Nothing can help you free yourself from fearful thoughts and pain like communication with other people. Giving warmth and care to others, we become truly happy.

And although the image of your loved one will not fade from this, it will definitely become easier for you. Find those who are in a similar situation and offer your help. Just help other women survive the death of their husband - and you will help yourself. Give love to others and you will receive a sense of satisfaction in return.

Let yourself be sad sometimes

It is not unusual for sad thoughts to haunt you for quite some time. The loss loved one cannot but cause suffering. In the difficult question of how to survive the death of a beloved man, only time will help you. Be prepared for a sudden aggravation of the wound: even when it seems to you that the pain subsides, it can return and torment the heart with a vengeance. There is no need to be afraid of this: your feelings are completely normal. Many people who have lost loved ones think about how to survive the death of their loved ones and not go crazy. Pain so overshadows the mind that sometimes it seems impossible to continue life. These feelings are more than natural. No one will replace the dead for you. You may be in apathy for several days or weeks, but know that relief will surely come.

Don't put a cross on yourself

To everyone who has lost a life partner, it seems that they will now forever remain alone. But this is a false idea about life and itself. Give yourself time to recover from the impact.

Life will surely give you the opportunity to find happiness again. Of course, if you do not interfere with her in this. Many women are interested in how to survive the death of a beloved husband, how to learn to rejoice again? Intentionally. Only by deciding to become happy, despite the circumstances. If you are a young woman, but suddenly became a widow, this does not mean at all that you now have to be in mourning for the rest of your life. Having experienced grief, longing for a loved one, it is worth overcoming the pain and trying to find happiness again.

Let yourself be happy again

If you don't take care of yourself, it's unlikely anyone else will. Get yourself out of the psychological grave! You didn't die, your husband did. Understand that you are alive and can start a family again! Well, if from previous marriage you have children.

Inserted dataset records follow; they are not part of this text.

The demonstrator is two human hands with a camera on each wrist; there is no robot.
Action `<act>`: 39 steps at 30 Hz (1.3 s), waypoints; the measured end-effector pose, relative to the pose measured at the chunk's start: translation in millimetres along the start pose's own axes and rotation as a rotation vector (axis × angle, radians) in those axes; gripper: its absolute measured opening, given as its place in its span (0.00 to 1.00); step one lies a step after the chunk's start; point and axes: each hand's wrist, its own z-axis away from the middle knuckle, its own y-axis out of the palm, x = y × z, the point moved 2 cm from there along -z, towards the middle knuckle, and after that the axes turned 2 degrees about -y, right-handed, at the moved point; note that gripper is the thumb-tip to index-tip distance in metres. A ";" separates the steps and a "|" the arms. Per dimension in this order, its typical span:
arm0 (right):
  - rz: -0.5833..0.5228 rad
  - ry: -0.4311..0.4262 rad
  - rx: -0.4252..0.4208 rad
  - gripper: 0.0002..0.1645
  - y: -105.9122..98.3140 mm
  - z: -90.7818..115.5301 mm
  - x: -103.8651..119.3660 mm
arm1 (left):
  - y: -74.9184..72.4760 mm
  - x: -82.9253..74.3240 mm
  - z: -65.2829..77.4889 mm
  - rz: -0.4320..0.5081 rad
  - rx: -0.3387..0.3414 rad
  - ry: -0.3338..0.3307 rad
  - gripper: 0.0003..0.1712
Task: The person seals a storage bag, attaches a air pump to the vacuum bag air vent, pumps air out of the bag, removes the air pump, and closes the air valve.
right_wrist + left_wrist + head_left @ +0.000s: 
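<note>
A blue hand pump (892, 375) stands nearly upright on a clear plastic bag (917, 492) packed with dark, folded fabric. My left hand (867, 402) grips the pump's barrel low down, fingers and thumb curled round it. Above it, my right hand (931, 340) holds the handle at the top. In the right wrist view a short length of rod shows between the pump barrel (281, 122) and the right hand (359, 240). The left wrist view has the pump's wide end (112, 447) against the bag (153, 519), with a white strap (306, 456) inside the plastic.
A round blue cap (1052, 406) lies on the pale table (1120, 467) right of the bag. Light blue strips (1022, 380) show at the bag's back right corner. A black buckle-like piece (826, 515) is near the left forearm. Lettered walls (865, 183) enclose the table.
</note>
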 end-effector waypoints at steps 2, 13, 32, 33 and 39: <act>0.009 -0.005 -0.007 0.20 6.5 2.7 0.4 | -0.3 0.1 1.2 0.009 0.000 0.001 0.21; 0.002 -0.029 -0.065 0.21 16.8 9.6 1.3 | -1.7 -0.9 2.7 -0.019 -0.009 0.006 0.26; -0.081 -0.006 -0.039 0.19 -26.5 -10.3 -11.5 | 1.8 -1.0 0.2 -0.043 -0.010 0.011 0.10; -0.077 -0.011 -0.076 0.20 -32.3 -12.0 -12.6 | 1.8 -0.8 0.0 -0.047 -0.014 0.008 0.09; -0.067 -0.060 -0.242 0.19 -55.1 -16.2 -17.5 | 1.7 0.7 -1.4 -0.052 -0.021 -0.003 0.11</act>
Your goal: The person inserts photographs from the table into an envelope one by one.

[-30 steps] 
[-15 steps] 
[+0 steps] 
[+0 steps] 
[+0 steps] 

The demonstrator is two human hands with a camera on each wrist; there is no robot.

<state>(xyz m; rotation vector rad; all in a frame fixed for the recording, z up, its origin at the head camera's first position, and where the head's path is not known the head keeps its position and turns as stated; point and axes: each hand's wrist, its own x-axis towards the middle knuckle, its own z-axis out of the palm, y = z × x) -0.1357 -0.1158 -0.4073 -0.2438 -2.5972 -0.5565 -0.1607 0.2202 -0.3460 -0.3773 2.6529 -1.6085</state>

You will be able to compensate for your loss for a while, but only for a while, because you cannot fully satisfy the need for intimacy through love for a child. Learn to live without the dead. It is very difficult, but if you try every day, you will start to get pretty good at it over time. Find something interesting for yourself. Doing charity helps a lot: by giving others a piece of your warmth, you create a kind of “capital” for yourself for the future, which will definitely return to you in the form of love.

Collecting the heart from fragments, no doubt, is difficult and dangerous. You can get hurt, cut your fingers. But this work is necessary - it brings you back to yourself. Make it sure - take the bitter medicine of truth in order to be able to live on. Only time and tireless work on yourself will tell you how to survive the death of loved ones. No one has the right to advise you, condemn, push you to any actions. Allow yourself to experience the feelings that you have. Your emotions are amazing strength- they build a path for you to well-being through purification.

What does the church say about death?

According to Christian belief, on the third day after death, the soul ascends to heaven. In the question of how to survive the death of a loved one, Orthodoxy speaks of the ability to take care of those who remained nearby. It is believed that a yearning soul is thus freed from oppressive suffering.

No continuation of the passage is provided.